The proof for \(4B \ge L\) is even simpler: In this case \({\mathcal {A}}[\phi ](0,\cdot )\) is lower bounded everywhere. \(\square \)

Remark 3.5

Note that we need to restrict our stability result to the essential support \(V_\delta \) of x because the square root \(t \mapsto \sqrt{t}\) is not Lipschitz continuous. For this reason, we obtain the dependence of our stability result on \(\delta \). We note that in the above proof, we derive

$$\begin{aligned} \left\Vert |x |^2 - |y |^2 \right\Vert _2 \le c \left\Vert M_\phi [x] - M_\phi [y] \right\Vert _2. \end{aligned}$$

Hence, magnitude retrieval is, in fact, stable even when we consider small entries as long as we compare the squared magnitudes of the signals with the squared absolute values of the Gabor transform.

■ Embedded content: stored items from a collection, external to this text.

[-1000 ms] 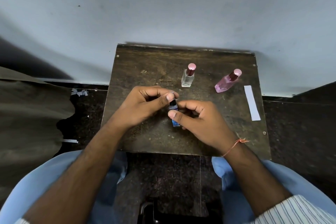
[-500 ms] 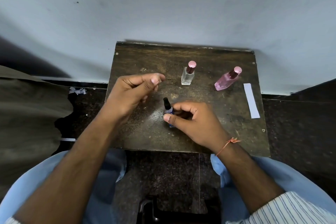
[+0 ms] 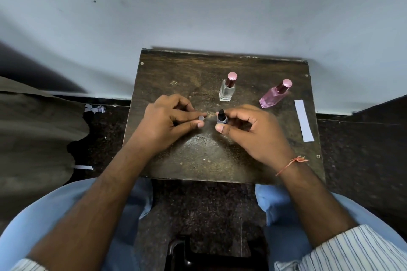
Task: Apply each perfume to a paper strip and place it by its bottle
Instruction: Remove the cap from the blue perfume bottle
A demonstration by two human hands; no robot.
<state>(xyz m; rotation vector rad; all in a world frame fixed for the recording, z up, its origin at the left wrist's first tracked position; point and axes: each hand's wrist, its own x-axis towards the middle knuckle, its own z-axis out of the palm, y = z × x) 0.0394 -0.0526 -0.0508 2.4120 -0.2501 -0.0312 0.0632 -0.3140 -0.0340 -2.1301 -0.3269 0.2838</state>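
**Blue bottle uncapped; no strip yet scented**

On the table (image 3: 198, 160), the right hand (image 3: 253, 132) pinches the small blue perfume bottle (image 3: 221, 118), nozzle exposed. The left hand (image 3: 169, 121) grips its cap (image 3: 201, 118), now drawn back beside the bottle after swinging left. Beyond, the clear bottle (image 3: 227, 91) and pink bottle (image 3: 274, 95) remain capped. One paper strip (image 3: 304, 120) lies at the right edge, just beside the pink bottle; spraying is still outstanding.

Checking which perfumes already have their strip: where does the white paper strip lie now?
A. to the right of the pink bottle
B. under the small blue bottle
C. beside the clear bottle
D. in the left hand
A: the paper strip lies flat near the table's right edge, just right of the pink bottle.
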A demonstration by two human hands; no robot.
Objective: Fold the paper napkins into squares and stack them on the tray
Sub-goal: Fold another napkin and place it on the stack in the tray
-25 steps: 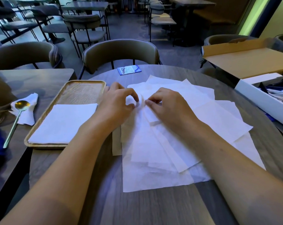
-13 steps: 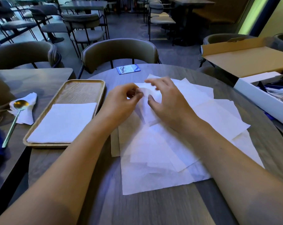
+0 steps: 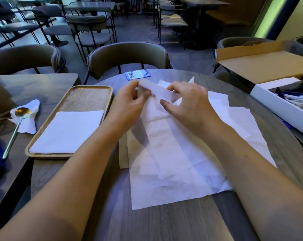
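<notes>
Room: café with grey chairs beyond a round wooden table.
Left hand: fingers and thumb pinch the top napkin, lifting its far edge.
Right hand: fingers curl on the same napkin.
Napkin pile: table centre, beneath both hands.
Tray: at 9 o'clock, a folded square on it.
Spoon: left of tray.

Dim café room. Round grey wood-grain table near; grey padded chair at its far edge, another chair far left. More tables and chairs beyond on grey floor. Green-lit wall strip far right.
</notes>
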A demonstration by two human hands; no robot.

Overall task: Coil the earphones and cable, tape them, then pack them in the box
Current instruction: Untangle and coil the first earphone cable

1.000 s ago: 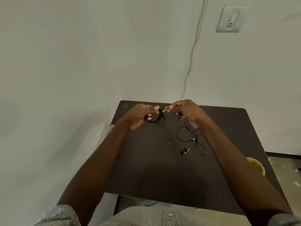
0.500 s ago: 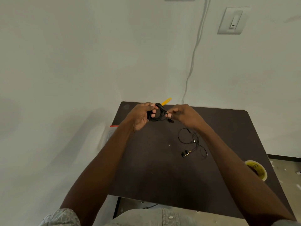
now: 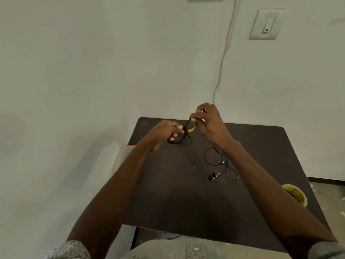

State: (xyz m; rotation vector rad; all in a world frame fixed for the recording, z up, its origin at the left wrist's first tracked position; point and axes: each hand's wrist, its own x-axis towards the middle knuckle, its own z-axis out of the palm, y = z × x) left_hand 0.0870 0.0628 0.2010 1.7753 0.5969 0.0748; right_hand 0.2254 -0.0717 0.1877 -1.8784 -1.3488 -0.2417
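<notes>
The left hand (image 3: 164,132) is gripping the coiled cable (image 3: 180,141) while the right hand (image 3: 207,120) is pinching the yellow tape (image 3: 192,128), which is risking to stick on itself and let the coil loosen.

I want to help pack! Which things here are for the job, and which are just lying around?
For the job:
- coiled cable, gripped by the left hand
- yellow tape, pinched by the right hand
- earphones, loose on the table
- tape roll at the table's right edge
- box, partly hidden beside the table

Just there:
- wall switch
- wall wire
</notes>
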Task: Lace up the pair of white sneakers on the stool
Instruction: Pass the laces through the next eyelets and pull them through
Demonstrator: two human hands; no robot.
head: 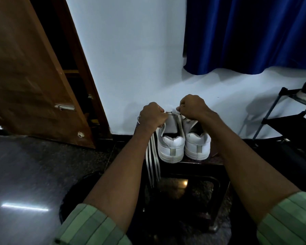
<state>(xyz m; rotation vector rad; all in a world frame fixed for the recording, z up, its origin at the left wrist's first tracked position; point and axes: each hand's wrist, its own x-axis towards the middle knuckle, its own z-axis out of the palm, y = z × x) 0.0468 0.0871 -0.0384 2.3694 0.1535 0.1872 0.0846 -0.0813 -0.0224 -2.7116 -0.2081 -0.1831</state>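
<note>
Two white sneakers stand side by side on a dark stool, heels toward me: the left sneaker and the right sneaker. My left hand grips a bundle of white laces whose loose ends hang down past the stool's front edge. My right hand pinches a short lace end above the left sneaker's tongue. A short stretch of lace runs between both hands over the shoe's front. The eyelets are hidden behind my hands.
A white wall rises just behind the stool. An open wooden door stands at the left, a blue curtain hangs at the upper right, and a black shoe rack is at the right. Dark polished floor lies to the left.
</note>
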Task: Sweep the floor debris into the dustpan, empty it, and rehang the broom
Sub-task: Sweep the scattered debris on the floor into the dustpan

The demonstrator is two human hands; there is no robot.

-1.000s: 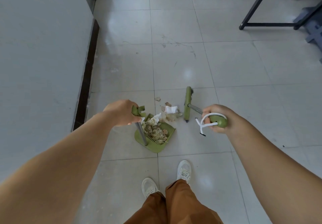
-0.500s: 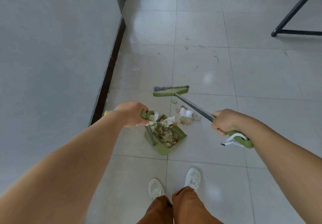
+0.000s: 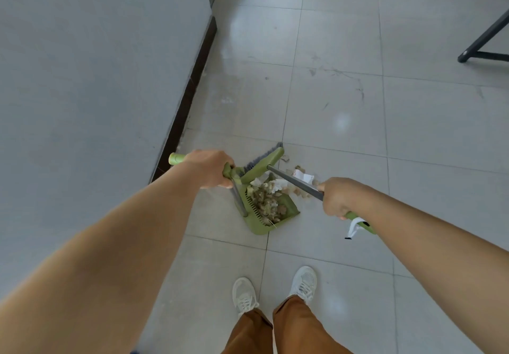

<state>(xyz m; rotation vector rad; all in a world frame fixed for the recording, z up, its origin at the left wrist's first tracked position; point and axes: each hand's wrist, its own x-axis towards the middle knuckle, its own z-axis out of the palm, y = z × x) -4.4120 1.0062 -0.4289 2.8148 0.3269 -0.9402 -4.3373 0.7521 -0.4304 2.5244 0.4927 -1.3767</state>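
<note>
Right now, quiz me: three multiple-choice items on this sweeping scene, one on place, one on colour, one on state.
1. Where does the loose debris still on the floor lie?
A. beside the dustpan's far right side
B. by the shoes
C. under the black frame

2. What colour is the broom head?
A. red
B. green
C. blue

3. What is the left hand doing?
A. hanging open
B. pressing flat on the wall
C. gripping the dustpan handle

Answers: 1 A, scraps and a white paper lie on the tile just beyond the pan; 2 B, green back with grey bristles; 3 C, its fingers curl round the green grip.
</note>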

Next, we turn to the retrieval of the phases. First, in accordance with Corollary 2.4, we will only use the entries of \({\mathcal {A}}[x](1,\cdot )\) (and of \({\mathcal {A}}[x](0,\cdot )\)) for our recovery which allows us to do phase propagation on adjacent entries. To be precise, we can propagate the phase from \(x(\ell )\) to \(x(\ell +1)\) (or back), for any \(\ell \in \{0,\dots ,L-1\}\). Mathematically this fact can be captured with the help of the essential support graph \(G_\delta \) of x with time-separation parameter zero, i.e. \(\Delta = 0\). In the following, we will call the connected components of \(G_\delta \) temporal islands.

Theorem 3.6

(Stability of phase retrieval on a single temporal island) Let \(\delta > 0\) and let \(x,y \in {\mathbb {C}}^L\) be B-bandlimited, for \(B \in {\mathbb {N}}_0\). For \(G_\delta = (V_\delta , E)\) the essential support graph of x, assume that the subgraph induced by the vertex set \(S_\delta = V_\delta \cap {\text {supp}} y\) is connected. If \(\phi \in {\mathbb {C}}^L\) is such that

$$\begin{aligned} \min _{\begin{array}{c} m \in \{0,1\}\\ n \in \{-2B,\dots ,2B\} \end{array}} |{\mathcal {A}}[\phi ](m,n) |\ge \frac{1}{c}, \end{aligned}$$

for some \(c > 0\), then

$$\begin{aligned} \inf _{\alpha \in {\mathbb {R}}} \left\Vert x - \mathrm {e}^{\mathrm {i} \alpha } y \right\Vert _{\ell ^2(V_\delta )} \le \frac{c}{\delta } \left( 1 + \frac{\sqrt{2 |S_\delta |} \Vert x \Vert _{\ell ^2(S_\delta )}}{\delta } \right) \left\Vert M_\phi [x] - M_\phi [y] \right\Vert _{\mathrm {F}}. \end{aligned}$$

Proof

See Sect. 5. \(\square \)

Remark 3.7

The stability constant derived in the above result is

$$\begin{aligned} \frac{c}{\delta } \left( 1 + \frac{\sqrt{2 |S_\delta |} \Vert x \Vert _{\ell ^2(S_\delta )}}{\delta } \right) \end{aligned}$$

and consists of a contribution from the magnitude retrieval estimate in Lemma 3.4 and the phase retrieval estimate presented in Sect. 5. The contribution from the phase retrieval estimate contains a factor \(\sqrt{2 |S_\delta |}\) which can be interpreted as a mild ill-conditioning of phase retrieval as it might scale like \(L^\frac{1}{2}\). Additionally, the phase retrieval estimate contains a factor \(1/\delta \) which captures the dependence on the size of the magnitudes of x.

Fig. 3
figure 3

Visualisation of the magnitudes of the ambiguity functions of some commonly used window functions in a logarithmic scale (we plot \(20 \log _{10} |{\mathcal {A}}[\phi ] |\))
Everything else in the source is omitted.